If S_{N+1}>n then both 1_{\{S_{N+1}\leq n\}}=(X_n-a)^-=0. Otherwise (X_n-a)^-\geq X_{S_{N+1}}-X_n. This complete the proof of the lemma.

Since \mathbb{E}[(X_n-a)^-]\leq \mathbb{E}|X_n|+a<\infty, where this last bound is uniform in by assumption, applying monotone convergence, we get that N([a,b],X) is almost surely finite for every pair a<b\in\mathbb{Q}. Because this set is countable, we can deduce that this holds almost surely for every pair simultaneously. We therefore define X_\infty(w)=\lim X_n(w) when this limit exists, and 0 otherwise. With probability one the limit exists. Fatou’s lemma confirms that X_\infty\in L^1(\mathcal{F}_\infty).

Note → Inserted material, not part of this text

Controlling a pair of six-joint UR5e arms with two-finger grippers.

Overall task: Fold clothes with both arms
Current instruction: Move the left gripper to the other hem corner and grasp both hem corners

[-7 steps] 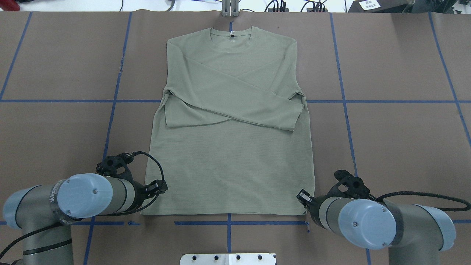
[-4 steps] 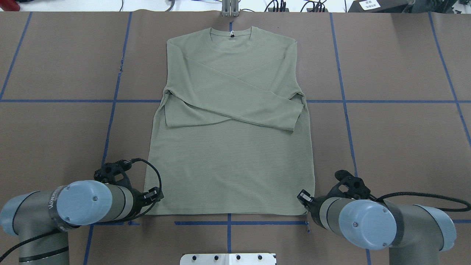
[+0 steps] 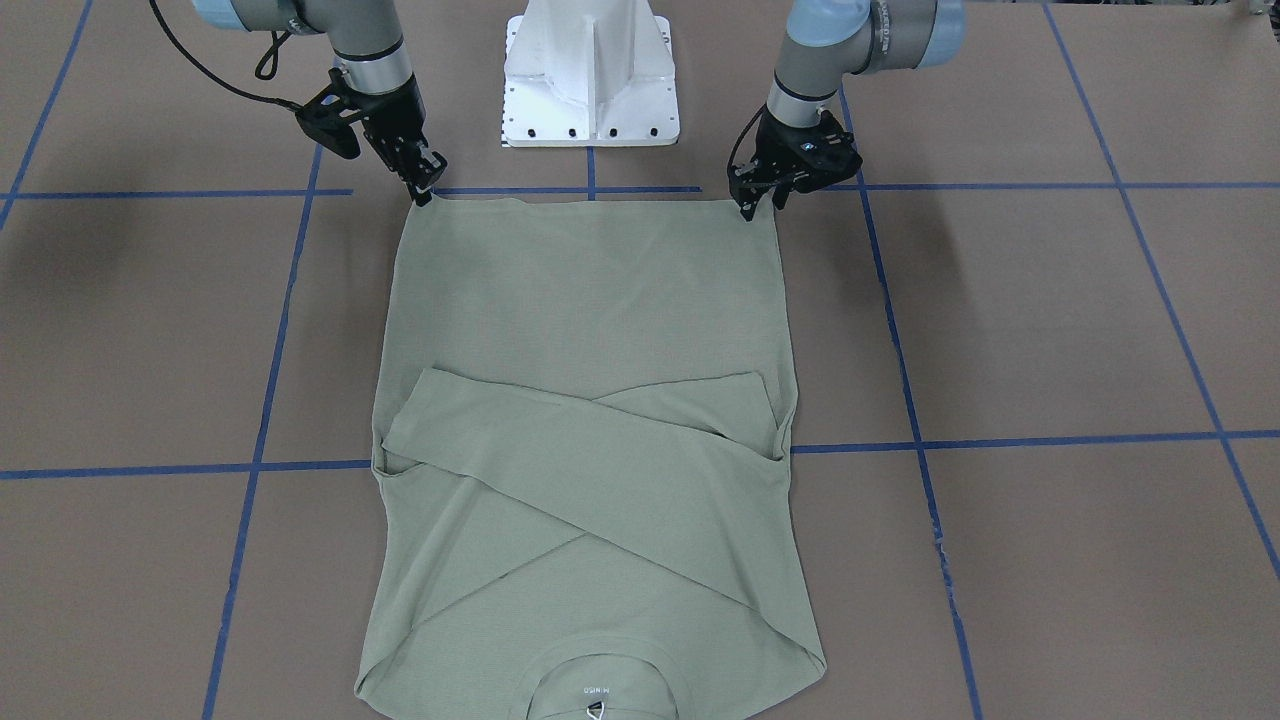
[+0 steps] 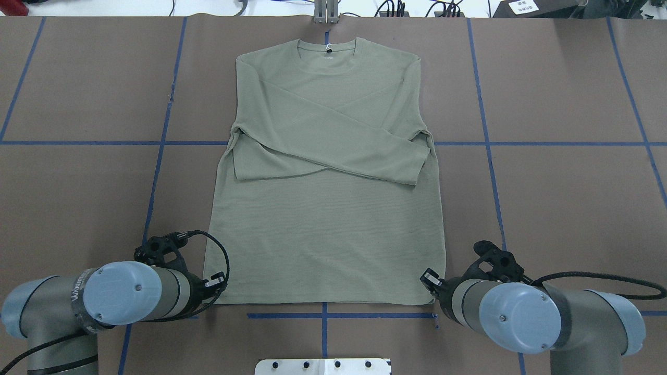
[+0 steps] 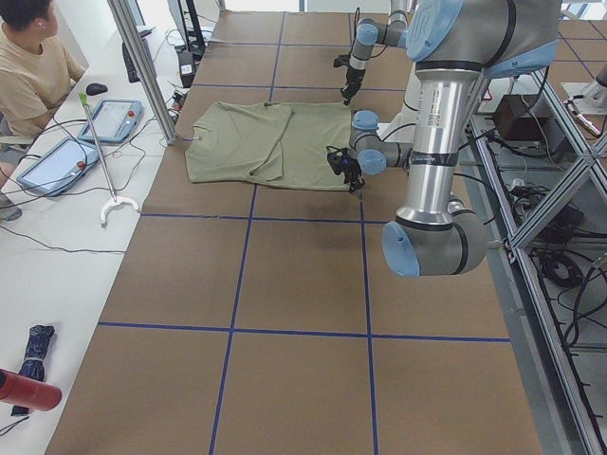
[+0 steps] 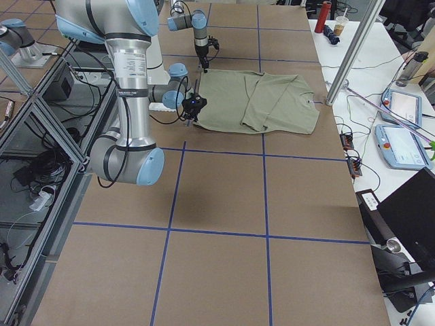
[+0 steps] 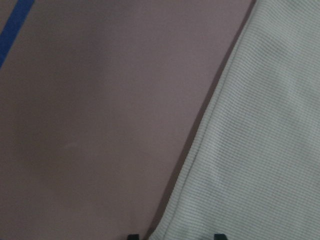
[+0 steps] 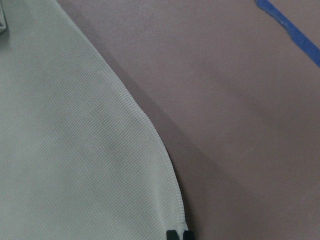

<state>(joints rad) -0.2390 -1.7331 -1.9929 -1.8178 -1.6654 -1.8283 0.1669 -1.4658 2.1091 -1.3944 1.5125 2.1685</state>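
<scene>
The sage-green shirt (image 4: 323, 229) lies flat on the brown table, collar (image 4: 328, 49) at the far side, both sleeves folded across the chest. My left gripper (image 3: 758, 207) is at the hem's left corner. In the left wrist view its fingertips (image 7: 132, 236) stand apart, straddling the shirt's edge (image 7: 260, 150), so it is open. My right gripper (image 3: 424, 192) is at the hem's right corner. In the right wrist view it (image 8: 180, 235) has its tips close together on the shirt's hem corner (image 8: 65, 150).
The white pedestal base (image 3: 590, 70) stands just behind the hem. Blue tape lines (image 4: 323, 315) grid the table. A metal post (image 4: 326, 13) stands past the collar. An operator (image 5: 28, 57) sits by tablets at the far edge.
My left gripper has moved back toward the robot's base, from beside the shirt's side edge to the hem's left corner. The right arm and the shirt have not moved.
</scene>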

2) We often want to have convergence in L^1 as well. Recall for Part II Probability and Measure (or elsewhere) that

UI + Convergence almost surely is necessary and sufficient for convergence in L^1.

This applies equally well to this situation. Note that for a martingale, this condition is often convenient, because, for example, we know that the set \{\mathbb{E}[X_\infty|\mathcal{F}_n],n\} is UI for any integrable X_\infty.

3) Convergence in L^p is easier to guarantee.

Theorem: i) X a martingale bounded in L^p iff ii) X_n\rightarrow X_\infty in L^p and almost surely iff iii) \exists Z\in L^p s.t. X_n=\mathbb{E}[Z|\mathcal{F}_n] a.s.

Remark: As part of the proof, we will show, as expected, that X_\infty,Z are the same.

Proof: i)->ii) Almost sure convergence follows from the above result applied to the p-th power process. We apply Doob’s inequality about running maxima in a martingale process:

||X_n^*||_p:=||\sup_{m\leq n}X_m||_p\leq \frac{p}{p-1}||X_n||_p

Using this, we see that X_n^*\uparrow X_\infty^*:=\sup|X_k|. Now consider |X_n-X_\infty|\leq 2X_\infty^*\in L^p and use Dominated Convergence to confirm convergence in L^p.

Note that Doob’s L^p inequality can be proven using the same author’s Maximal inequality and Holder.

ii)->iii) As we suspected, we show Z=X_\infty is suitable.

||X_n-\mathbb{E}[X_\infty|\mathcal{F}_n]||_p\stackrel{\text{large }m}{=}||\mathbb{E}[X_m-X_\infty|\mathcal{F}_n]||_p\stackrel{\text{Jensen}}{\leq}||X_m-X_\infty||_p\rightarrow 0

iii)->i) is easy. Z bounded in L^p implies X bounded by a simple application of the triangle inequality in the definition of conditional expectation.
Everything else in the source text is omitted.